La synchronicité du point de vue de la physique quantique

Modélisation acausale de l’univers

Lorsque les scientifiques se sont mis à examiner l’infiniment petit, le corpus théorique de la physique classique « macroscopique » ne suffisait plus pour expliquer de nombreux phénomènes mis en évidence. Notre propos n’est pas d’être exhaustif quant à la description des étapes majeures de cette révolution conceptuelle, car là n’est pas notre sujet, mais bien de souligner que les découvertes dans ce domaine depuis plus d’un siècle, et plus particulièrement depuis le début du XXIe siècle, donnent de la crédibilité et des pistes de recherches pour une meilleure compréhension des phénomènes de synchronicité.

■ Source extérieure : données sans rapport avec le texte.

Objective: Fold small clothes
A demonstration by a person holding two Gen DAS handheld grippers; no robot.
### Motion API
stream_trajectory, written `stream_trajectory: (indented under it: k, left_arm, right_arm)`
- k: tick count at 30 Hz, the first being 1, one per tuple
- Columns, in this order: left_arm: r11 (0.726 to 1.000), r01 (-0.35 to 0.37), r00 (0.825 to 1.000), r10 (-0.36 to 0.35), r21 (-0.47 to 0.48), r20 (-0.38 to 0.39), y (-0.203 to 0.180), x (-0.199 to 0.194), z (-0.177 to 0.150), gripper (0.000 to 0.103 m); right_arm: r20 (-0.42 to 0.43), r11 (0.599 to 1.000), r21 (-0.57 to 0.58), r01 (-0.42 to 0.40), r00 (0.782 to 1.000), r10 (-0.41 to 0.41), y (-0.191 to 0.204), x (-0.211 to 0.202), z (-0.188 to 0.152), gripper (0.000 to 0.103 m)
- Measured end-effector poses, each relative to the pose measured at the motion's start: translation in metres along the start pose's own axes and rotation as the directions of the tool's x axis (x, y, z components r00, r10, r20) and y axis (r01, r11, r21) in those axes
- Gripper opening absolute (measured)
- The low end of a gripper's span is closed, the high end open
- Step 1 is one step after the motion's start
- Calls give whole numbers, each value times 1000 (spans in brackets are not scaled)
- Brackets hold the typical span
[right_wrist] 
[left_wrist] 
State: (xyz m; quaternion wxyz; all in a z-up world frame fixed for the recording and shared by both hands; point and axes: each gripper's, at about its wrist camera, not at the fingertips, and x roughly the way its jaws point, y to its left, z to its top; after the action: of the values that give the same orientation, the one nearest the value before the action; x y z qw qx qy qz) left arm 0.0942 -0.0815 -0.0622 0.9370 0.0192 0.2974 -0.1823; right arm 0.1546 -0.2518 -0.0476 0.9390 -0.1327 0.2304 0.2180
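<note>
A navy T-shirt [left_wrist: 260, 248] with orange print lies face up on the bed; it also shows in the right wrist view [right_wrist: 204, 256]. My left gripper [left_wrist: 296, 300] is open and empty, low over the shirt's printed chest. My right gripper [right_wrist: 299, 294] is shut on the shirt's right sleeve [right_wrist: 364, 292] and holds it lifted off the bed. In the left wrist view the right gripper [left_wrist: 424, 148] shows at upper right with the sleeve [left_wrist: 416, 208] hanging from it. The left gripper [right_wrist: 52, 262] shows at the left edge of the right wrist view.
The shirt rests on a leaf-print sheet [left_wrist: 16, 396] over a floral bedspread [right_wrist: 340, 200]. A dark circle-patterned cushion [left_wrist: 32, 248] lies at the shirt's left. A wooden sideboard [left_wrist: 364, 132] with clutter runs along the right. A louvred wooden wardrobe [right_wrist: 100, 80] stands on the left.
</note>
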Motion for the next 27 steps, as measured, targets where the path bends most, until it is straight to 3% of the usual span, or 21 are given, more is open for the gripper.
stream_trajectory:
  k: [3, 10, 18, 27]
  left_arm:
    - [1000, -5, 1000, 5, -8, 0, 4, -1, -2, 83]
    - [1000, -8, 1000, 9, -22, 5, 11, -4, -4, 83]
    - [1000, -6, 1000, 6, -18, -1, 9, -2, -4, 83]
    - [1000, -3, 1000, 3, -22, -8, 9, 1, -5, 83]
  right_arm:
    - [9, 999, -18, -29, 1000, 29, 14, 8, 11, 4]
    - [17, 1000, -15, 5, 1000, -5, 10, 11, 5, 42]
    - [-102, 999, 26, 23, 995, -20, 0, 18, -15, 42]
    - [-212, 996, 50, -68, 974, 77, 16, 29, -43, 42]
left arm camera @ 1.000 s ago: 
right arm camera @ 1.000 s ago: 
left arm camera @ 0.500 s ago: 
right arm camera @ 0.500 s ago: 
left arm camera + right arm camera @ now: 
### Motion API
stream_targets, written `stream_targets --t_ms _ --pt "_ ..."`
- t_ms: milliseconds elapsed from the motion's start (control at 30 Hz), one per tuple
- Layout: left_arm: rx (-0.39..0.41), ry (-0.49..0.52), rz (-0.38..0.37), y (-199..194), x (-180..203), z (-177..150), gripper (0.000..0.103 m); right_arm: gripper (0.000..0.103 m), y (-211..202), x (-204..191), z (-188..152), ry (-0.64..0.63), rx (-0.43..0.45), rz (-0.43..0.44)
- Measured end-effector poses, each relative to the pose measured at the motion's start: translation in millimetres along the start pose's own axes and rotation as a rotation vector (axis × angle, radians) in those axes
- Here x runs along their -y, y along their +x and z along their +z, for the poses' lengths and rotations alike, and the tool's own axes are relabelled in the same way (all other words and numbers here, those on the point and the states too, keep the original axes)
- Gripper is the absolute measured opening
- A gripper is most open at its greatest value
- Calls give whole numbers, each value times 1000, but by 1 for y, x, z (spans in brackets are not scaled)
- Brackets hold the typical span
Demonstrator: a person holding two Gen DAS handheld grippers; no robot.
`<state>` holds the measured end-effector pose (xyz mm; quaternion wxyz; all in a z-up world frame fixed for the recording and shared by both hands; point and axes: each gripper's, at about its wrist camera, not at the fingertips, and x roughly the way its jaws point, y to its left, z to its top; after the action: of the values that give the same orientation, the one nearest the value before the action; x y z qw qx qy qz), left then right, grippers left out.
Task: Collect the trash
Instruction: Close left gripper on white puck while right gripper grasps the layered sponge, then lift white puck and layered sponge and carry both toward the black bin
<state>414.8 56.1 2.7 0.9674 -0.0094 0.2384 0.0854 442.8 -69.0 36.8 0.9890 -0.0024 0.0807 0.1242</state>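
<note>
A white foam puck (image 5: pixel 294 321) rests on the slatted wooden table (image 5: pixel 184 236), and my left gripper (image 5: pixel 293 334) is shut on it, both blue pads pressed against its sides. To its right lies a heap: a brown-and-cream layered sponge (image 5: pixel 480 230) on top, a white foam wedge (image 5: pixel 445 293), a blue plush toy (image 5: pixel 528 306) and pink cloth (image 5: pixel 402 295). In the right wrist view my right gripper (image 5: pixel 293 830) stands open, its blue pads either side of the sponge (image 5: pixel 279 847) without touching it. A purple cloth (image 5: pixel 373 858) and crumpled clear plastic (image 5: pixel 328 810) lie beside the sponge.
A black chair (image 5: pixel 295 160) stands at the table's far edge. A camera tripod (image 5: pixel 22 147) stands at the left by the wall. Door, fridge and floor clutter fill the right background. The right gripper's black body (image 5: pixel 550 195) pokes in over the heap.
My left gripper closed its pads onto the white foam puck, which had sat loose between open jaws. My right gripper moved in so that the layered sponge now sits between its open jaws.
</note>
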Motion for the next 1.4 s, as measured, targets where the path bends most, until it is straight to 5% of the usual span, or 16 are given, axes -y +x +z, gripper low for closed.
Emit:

Tout commença avec la théorie proposée par Max Planck en 1900, qui tente de modéliser le comportement de l’énergie à très petite échelle à l’aide des quanta, quantités discontinues, créant un pont entre la physique classique et une nouvelle approche que l’on qualifiera de physique quantique, et dont la pierre angulaire, la mécanique quantique, naîtra vers 1925. La mécanique quantique s’attache, entre autres, à étudier les interactions entre les propriétés des atomes et celles de la lumière : les électrons et les champs électromagnétiques à l’origine de la lumière y sont observés sous leur double aspect ondulatoire et corpusculaire. De nombreux scientifiques, tels Einstein, Bohr, Pauli, de Broglie, la développeront et seront amenés à proposer une nouvelle vision du monde. Dès lors, les nouveaux champs d’investigation mêlant théorie ondulatoire et corpusculaire, matière, énergie, lumière et portage de l’information avaient de quoi affoler certains scientifiques, comme le diront plus tard David Bohm et Basil Hiley en répondant aux contradicteurs du concept de « non-localité » : « Au début du développement de la science, il y eut un long combat pour se libérer de ce qui pourrait bien avoir été perçu comme des superstitions primitives et des notions magiques, où la non-localité était clairement une notion clef.

« Peut-être reste-t-il une peur profondément enracinée que le simple fait de considérer l’idée de non-localité puisse rouvrir les vannes qui nous protègent de ce qui est perçu comme des pensées irrationnelles tapies sous la surface de la culture moderne. »

La recherche par les physiciens quantiques d’un « principe unifiant » corroborait l’intuition jungienne d’un inconscient collectif et suscita chez Pauli un questionnement le poussant à effectuer de nombreuses recherches philosophiques pour essayer de définir un « principe métaphysique d’unité », une sorte de physique de « l’arrière-fond » selon la traduction de Michel Cazenave. Pauli se demandait si, dans la matière dont nous bâtissons notre propre représentation de la réalité, il n’y avait pas des choses qui auraient leur source dans l’inconscient de l’observateur.

Mais il a fallu un long et encore hésitant parcours pour que de plus en plus de scientifiques acceptent d’orienter leurs recherches hors des sentiers balisés de la physique classique.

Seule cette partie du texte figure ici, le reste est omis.